The Constitution of Malawi guarantees the right to privacy. According to the Constitution:

Every person shall have the right to personal privacy, which shall include the right not to be subject to –

a. searches of his or her person, home or property;

b. the seizure of private possessions; or

c. interference with private communications, including mail and all forms of telecommunications. (Constitution of the Republic of Malawi, § 21, Malawi SDNP [Sustainable Development Networking Programme] website, http://www.sdnp.org.mw/constitut/dtlindx.html (last visited Dec. 8, 2009.)

The Constitution, however, appears to allow limitations to be placed on this right in circumstances other than national emergencies. It provides that limitations on the right to privacy may be imposed as long as they are "prescribed by law … [and] are reasonable, recognized by international human rights standards and necessary in an open and democratic society," and as long as the laws prescribing them do not "negate the essential content of the right or freedom in question [and are] of general application." (Id. § 44, items 2 & 3.) It is not yet clear whether the new law passes this Constitutional test.

According to Malawi law, the President has 21 days to give his assent to the law before it can enter into force.
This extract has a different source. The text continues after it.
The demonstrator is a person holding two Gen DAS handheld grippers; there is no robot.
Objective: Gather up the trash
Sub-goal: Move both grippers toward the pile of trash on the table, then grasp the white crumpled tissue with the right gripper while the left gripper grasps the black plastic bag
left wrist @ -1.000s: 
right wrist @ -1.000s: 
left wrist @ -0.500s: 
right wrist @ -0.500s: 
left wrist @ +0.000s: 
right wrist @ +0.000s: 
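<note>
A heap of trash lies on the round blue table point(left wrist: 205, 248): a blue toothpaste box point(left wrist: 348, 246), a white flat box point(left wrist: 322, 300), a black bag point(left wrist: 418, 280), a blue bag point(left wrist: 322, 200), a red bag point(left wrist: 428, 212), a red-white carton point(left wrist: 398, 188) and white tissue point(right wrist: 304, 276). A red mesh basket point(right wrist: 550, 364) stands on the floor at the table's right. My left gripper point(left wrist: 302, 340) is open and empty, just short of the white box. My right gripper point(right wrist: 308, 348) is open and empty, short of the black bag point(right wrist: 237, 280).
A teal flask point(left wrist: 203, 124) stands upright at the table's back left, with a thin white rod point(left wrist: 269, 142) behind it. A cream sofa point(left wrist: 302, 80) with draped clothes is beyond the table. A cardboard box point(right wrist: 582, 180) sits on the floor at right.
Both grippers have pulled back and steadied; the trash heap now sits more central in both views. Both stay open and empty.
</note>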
If the President decides to withhold his assent, he will return the bill to the Speaker of the National Assembly with the reasons for that withholding. If the bill is passed by a majority vote of the National Assembly for a second time, after 21 days from the day on which the President notified the Speaker of his decision to withhold his assent but within thee months from that date, the President is required by law to give his assent. (Id. §73.)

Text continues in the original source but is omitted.